Marketlerde Plastik Poşet Bulundurma Zorunluluğu
Kamu Denetçiliği Kurumu (KDK), zincir marketlerin plastik poşet satışı yapmayarak tüketicileri yalnızca daha pahalı olan kağıt veya bez çanta almaya zorlamasının mevzuata aykırı olduğuna hükmetti. Kurum, bu tür uygulamalara yönelik denetimlerin artırılması ve gerekli yaptırımların uygulanması için Çevre, Şehircilik ve İklim Değişikliği Bakanlığına tavsiyede bulundu.
Tüketici Şikayeti Kararı Tetikledi
Süreç, bir zincir markette alışveriş yapan bir vatandaşın şikayetiyle başladı. Kasada plastik poşet talep eden tüketici, markette yalnızca kağıt ve bez çanta satıldığı yanıtını aldı. Bu durumun, Plastik Poşetlerin Ücretlendirilmesine İlişkin Usul ve Esaslar’ın “satış noktalarının yükümlülükleri” başlıklı 8. maddesine aykırı olduğunu belirten vatandaş, KDK’ye başvurarak denetim yapılmasını ve yasal işlemlerin başlatılmasını talep etti.
KDK: “Uygulama Hukuka ve Hakkaniyete Aykırı”

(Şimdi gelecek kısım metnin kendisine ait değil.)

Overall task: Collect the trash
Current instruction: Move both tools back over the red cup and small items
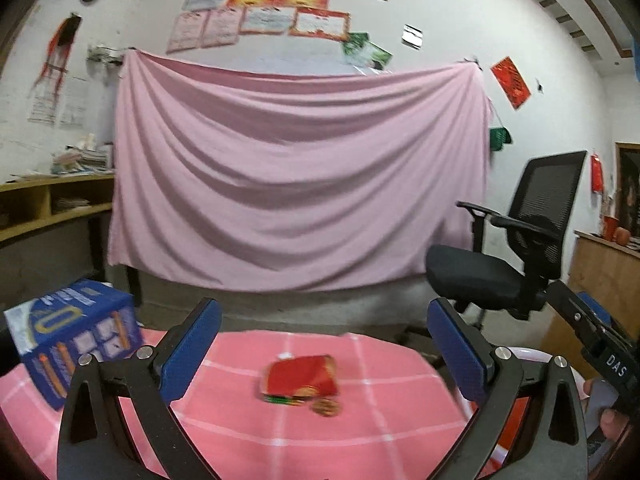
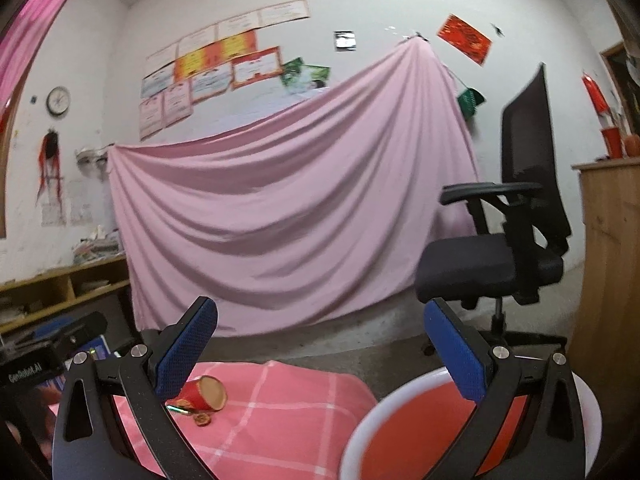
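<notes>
A: Left gripper [image 1: 324, 344] is up and pointing across the worktop [image 1: 360, 420], jaws spread wide, nothing between the blue pads [image 1: 188, 348].

B: Same on the other side. The right gripper [image 2: 320, 348] has its jaws wide apart too, and they are empty.

A: So where is the trash?

B: A red paper cup [image 1: 302, 376] lies on its side on the pink checked cloth, out in front of the left gripper and well clear of both pads. Blurred in that view, but the red body reads plainly.

A: From the right wrist view the cup [image 2: 202, 394] shows its open mouth toward the camera, lying just beside the left pad of that gripper. Touching or not, I can't tell.

B: There's a small round brownish scrap [image 1: 326, 407] just in front of the cup, and a thin green strip [image 1: 280, 400] along its lower edge.

A: Right, the scrap [image 2: 202, 419] sits on the cloth too. What about the bin?

B: A white-rimmed bin with a red inside [image 2: 372, 420] stands low at the right, beyond the edge of the worktop, partly behind the right gripper's frame.

A: A blue printed box [image 1: 76, 332] stands at the left of the worktop. Behind it all, a pink sheet [image 1: 296, 168] hangs on the wall, and a black office chair [image 1: 512, 256] stands to the right.

B: And the right gripper's body [image 1: 600, 344] pokes into the left view, a person's fingers [image 1: 612, 422] just showing beneath it.
</notes>
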`<state>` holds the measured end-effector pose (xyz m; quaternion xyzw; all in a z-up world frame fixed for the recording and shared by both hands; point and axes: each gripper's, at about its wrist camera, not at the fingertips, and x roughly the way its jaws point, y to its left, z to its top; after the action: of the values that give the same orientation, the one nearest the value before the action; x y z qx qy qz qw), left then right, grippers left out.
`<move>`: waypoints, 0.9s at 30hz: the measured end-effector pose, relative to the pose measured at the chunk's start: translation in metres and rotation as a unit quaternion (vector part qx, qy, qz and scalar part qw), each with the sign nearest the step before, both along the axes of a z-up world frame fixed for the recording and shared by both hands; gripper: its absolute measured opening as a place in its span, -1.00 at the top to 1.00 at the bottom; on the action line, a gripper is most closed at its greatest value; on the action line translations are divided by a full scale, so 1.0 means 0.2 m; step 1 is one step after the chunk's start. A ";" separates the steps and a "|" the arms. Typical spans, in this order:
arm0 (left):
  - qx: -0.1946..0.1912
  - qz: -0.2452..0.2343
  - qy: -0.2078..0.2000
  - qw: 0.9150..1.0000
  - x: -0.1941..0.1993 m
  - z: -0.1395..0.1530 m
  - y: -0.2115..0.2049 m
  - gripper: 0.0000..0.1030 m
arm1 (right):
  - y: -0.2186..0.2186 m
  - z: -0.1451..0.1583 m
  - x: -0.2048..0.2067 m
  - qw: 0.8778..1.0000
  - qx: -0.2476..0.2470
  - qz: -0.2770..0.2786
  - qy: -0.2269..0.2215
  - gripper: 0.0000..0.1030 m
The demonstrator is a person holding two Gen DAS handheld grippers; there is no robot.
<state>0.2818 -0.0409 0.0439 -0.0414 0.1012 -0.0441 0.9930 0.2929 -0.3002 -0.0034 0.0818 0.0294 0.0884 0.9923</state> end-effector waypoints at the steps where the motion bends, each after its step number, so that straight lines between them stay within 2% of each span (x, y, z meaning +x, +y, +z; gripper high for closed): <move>1: 0.000 0.005 -0.003 1.000 0.00 -0.01 0.03 -0.96 | 0.03 0.00 0.00 1.000 -0.007 0.005 -0.005 -1.00; 7: 0.018 0.038 -0.026 0.999 -0.03 -0.05 0.20 -0.96 | 0.21 -0.02 0.03 0.998 -0.054 0.019 -0.018 -1.00; 12: 0.028 0.048 0.003 0.998 0.02 -0.13 0.30 -0.96 | 0.35 -0.05 0.10 0.995 -0.089 0.034 0.002 -1.00; 16: 0.026 0.040 0.053 0.997 0.10 -0.20 0.36 -0.96 | 0.41 -0.10 0.20 0.992 -0.101 0.048 0.050 -1.00; 21: 0.019 0.040 0.125 0.991 0.20 -0.28 0.39 -0.96 | 0.45 -0.16 0.30 0.985 -0.107 0.074 0.112 -1.00; 25: 0.015 0.044 0.186 0.981 0.29 -0.33 0.41 -0.95 | 0.50 -0.22 0.40 0.972 -0.113 0.097 0.183 -1.00; 27: 0.011 0.042 0.207 0.977 0.32 -0.36 0.42 -0.95 | 0.53 -0.27 0.46 0.957 -0.122 0.114 0.235 -0.99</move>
<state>0.3455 0.0441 -0.0274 -0.0434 0.3029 0.0078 0.9520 0.3859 -0.1936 -0.0572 -0.0251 0.2818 0.1748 0.9431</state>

KDK tarafından yapılan incelemede, ilgili mevzuatın marketlere plastik poşet satışını tamamen kaldırma ve sadece daha maliyetli alternatifler sunma izni vermediği vurgulandı. Kararda, Usul ve Esaslar’ın 8. maddesinin, alternatif taşıma ekipmanlarının plastik poşetlere ek olarak sunulabileceğini açıkça belirttiğine dikkat çekildi.
“Zincir marketin söz konusu uygulaması, tüketiciye seçim hakkı tanımamakla birlikte piyasaya dayalı çevre koruma mekanizmalarının esas amacı olan davranışsal dönüşümü değil, zorunlu ve ekonomik külfet yaratan bir dayatma ortaya çıkarmaktadır. Özellikle plastik poşetlerin belirli bir ücret karşılığı sunulması yönündeki yasal düzenleme, tüketiciyi bilinçlendirmeyi ve tercihini çevre dostu yönde şekillendirmeyi amaçlarken, poşete nazaran daha yüksek ücret karşılığı yalnızca kağıt torba sunulması suretiyle tüketiciye seçenek bırakılmaması, düzenleyici hükümlerin özüne ve ruhuna aykırıdır. Plastik poşet tedarik ve satışının yeniden sağlanması, buna paralel olarak da alternatif taşıma ekipmanlarının da sunulmaya devam edilmesi gereklidir.”
KDK kararında, marketlerin bu tutumunun hem yasal yükümlülük ihlali olduğu hem de tüketici hakları ve ekonomik denge açısından hukuka uygun olmadığı belirtilerek, uygulamanın idari denetim kapsamında değerlendirilmesi gerektiği sonucuna varıldığı ifade edildi.